- About this exercise: Each line in the listing is to be restated exactly.

- Dataset extract:
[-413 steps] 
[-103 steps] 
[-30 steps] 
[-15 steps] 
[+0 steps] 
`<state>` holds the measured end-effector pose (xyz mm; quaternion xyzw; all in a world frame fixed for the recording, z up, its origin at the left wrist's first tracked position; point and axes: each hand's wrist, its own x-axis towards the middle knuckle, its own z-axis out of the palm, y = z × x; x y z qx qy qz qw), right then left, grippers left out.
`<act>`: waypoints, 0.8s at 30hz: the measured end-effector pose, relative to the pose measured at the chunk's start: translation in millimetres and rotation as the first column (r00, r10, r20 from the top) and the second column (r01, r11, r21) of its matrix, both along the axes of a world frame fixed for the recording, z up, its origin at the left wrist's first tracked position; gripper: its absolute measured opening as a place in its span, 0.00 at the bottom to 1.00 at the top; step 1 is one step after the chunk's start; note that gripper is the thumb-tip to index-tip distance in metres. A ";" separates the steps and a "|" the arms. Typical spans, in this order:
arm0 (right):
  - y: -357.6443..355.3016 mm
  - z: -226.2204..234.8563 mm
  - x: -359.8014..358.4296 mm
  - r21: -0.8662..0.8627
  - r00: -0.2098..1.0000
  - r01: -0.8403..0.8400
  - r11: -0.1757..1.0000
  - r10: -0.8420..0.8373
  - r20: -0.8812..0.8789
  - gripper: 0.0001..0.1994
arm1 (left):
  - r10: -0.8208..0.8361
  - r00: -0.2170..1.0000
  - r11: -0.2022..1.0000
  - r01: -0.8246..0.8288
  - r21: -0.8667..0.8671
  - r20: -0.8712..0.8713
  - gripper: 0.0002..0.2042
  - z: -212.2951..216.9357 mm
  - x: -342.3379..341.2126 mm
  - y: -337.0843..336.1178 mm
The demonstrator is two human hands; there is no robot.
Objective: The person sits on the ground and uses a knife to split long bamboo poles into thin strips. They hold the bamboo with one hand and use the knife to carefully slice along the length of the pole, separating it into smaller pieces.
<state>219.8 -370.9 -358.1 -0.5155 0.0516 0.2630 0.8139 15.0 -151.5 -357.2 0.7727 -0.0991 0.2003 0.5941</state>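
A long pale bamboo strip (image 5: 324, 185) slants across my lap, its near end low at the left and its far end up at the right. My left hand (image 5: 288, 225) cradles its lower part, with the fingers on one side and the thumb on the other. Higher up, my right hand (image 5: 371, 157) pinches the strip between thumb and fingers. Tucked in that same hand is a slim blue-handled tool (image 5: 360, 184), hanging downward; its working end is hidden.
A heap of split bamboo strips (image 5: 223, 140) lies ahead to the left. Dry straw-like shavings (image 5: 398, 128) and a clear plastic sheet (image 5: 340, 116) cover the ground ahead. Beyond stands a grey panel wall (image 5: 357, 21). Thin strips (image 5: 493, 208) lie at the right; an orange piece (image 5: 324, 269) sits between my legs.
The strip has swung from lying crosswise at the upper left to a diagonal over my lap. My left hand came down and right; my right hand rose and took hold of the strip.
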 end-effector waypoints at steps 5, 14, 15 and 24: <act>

- Task answer:
[-413 steps] 
[-103 steps] 
[-30 steps] 
[-15 steps] 
[+0 steps] 
`<state>` holds the measured end-effector pose (xyz mm; quaternion xyzw; all in a world frame fixed for the recording, z up, its origin at the left wrist's first tracked position; point and axes: each hand's wrist, its own x-axis towards the middle knuckle, its own z-axis out of the palm, y = z × x; x y z qx qy qz qw), right then left, grippers left out.
`<act>`: waypoints, 0.8s at 30hz: the measured end-effector pose, relative to the pose measured at the chunk's start: translation in millimetres and rotation as the first column (r00, r10, r20 from the top) and the second column (r01, r11, r21) of its matrix, both along the axes of a world frame fixed for the recording, z up, its origin at the left wrist's first tracked position; gripper: its absolute measured opening as a place in its span, 0.00 at the bottom to 1.00 at the top; step 1 is one step after the chunk's start; note that gripper is the thumb-tip to index-tip distance in metres. A ";" separates the steps and a "|" the arms. Typical spans, in this order:
arm0 (right):
  - y: -357.6443..355.3016 mm
  - z: -226.2204..234.8563 mm
  - x: -359.8014..358.4296 mm
  - r21: -0.8662..0.8627
  - r00: -0.2098..1.0000
  - r01: -0.8403..0.8400
  - r11: -0.1757..1.0000
  - r10: -0.8420..0.8373
  - r20: -0.8812..0.8789
  - gripper: 0.0001..0.1994
arm1 (left):
  - r10: -0.8208..0.8361
  - r00: -0.2170..1.0000
  - r11: -0.2022..1.0000
  - r01: -0.8246..0.8288
  - r21: -0.8667..0.8671
  - r20: -0.8712..0.8713
  - gripper: 0.0002..0.2042
  - z: -212.2951..216.9357 mm
  - x: -342.3379..341.2126 mm
  - y: -337.0843..336.1178 mm
The demonstrator is two human hands; there is no robot.
Objective: The person sits on the ground and uses a knife to split long bamboo poles into thin strips. They hold the bamboo with one hand and use the knife to carefully slice along the length of the pole, separating it into smaller pieces.
<state>219.8 -370.9 -358.1 -0.5155 0.0516 0.2630 0.8139 15.0 -151.5 -357.2 0.7727 -0.0991 0.2003 0.5941</state>
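A long pale bamboo strip (image 5: 324, 185) slants across my lap, its near end low at the left and its far end up at the right. My left hand (image 5: 288, 225) cradles its lower part, with the fingers on one side and the thumb on the other. Higher up, my right hand (image 5: 371, 157) pinches the strip between thumb and fingers. Tucked in that same hand is a slim blue-handled tool (image 5: 360, 184), hanging downward; its working end is hidden.
A heap of split bamboo strips (image 5: 223, 140) lies ahead to the left. Dry straw-like shavings (image 5: 398, 128) and a clear plastic sheet (image 5: 340, 116) cover the ground ahead. Beyond stands a grey panel wall (image 5: 357, 21). Thin strips (image 5: 493, 208) lie at the right; an orange piece (image 5: 324, 269) sits between my legs.
The strip has swung from lying crosswise at the upper left to a diagonal over my lap. My left hand came down and right; my right hand rose and took hold of the strip.
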 end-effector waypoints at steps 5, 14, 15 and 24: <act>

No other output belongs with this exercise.